- **TASK INSTRUCTIONS**
Quote the whole listing word for word. Do not include the pictures.

----- STORED DATA

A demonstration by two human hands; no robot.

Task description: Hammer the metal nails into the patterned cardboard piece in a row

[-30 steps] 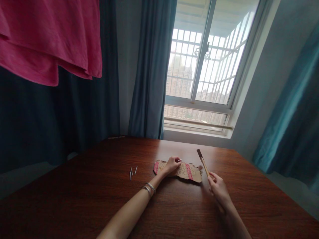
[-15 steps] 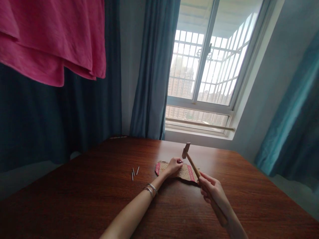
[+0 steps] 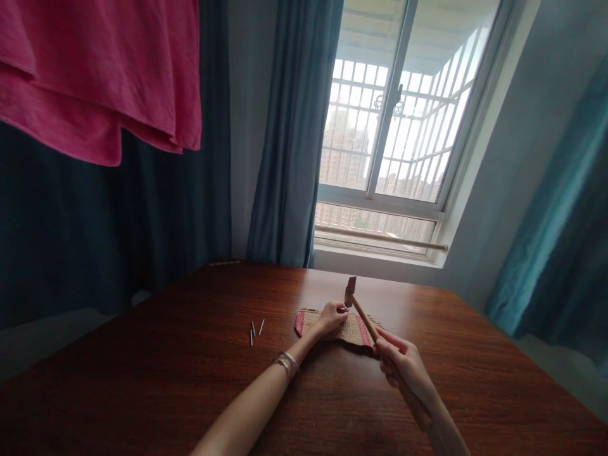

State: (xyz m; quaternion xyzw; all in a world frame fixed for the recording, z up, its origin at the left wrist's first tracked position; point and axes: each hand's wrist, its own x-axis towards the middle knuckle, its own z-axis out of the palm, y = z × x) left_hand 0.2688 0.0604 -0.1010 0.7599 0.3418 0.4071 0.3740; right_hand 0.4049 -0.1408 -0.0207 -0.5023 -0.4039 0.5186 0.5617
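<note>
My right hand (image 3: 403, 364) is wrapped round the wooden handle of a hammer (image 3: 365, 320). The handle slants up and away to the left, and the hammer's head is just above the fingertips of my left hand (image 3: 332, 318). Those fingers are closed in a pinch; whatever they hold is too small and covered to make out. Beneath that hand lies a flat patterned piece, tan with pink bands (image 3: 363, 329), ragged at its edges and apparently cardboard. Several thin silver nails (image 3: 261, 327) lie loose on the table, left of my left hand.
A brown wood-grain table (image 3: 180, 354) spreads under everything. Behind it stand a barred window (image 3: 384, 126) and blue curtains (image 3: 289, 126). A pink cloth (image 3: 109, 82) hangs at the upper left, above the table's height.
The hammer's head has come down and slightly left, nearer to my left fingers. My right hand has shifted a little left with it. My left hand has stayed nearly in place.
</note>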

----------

- **OUTPUT BELOW**
A demonstration by two human hands; no robot.

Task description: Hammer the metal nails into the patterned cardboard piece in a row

[-30 steps] 
[-15 steps] 
[+0 steps] 

State: (xyz m; quaternion xyzw; all in a world frame fixed for the recording, z up, its origin at the left wrist's first tracked position; point and axes: each hand's wrist, its own x-axis towards the middle knuckle, its own z-axis out of the palm, y = z × x) left_hand 0.2688 0.0604 -0.1010 0.7599 0.3418 0.4071 0.3740; right_hand 0.4049 -0.1408 -0.0207 -0.5023 -0.4039 0.5186 0.5617
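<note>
My right hand (image 3: 403, 364) is wrapped round the wooden handle of a hammer (image 3: 365, 320). The handle slants up and away to the left, and the hammer's head is just above the fingertips of my left hand (image 3: 332, 318). Those fingers are closed in a pinch; whatever they hold is too small and covered to make out. Beneath that hand lies a flat patterned piece, tan with pink bands (image 3: 363, 329), ragged at its edges and apparently cardboard. Several thin silver nails (image 3: 261, 327) lie loose on the table, left of my left hand.
A brown wood-grain table (image 3: 180, 354) spreads under everything. Behind it stand a barred window (image 3: 384, 126) and blue curtains (image 3: 289, 126). A pink cloth (image 3: 109, 82) hangs at the upper left, above the table's height.
The hammer's head has come down and slightly left, nearer to my left fingers. My right hand has shifted a little left with it. My left hand has stayed nearly in place.
</note>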

No additional response is required.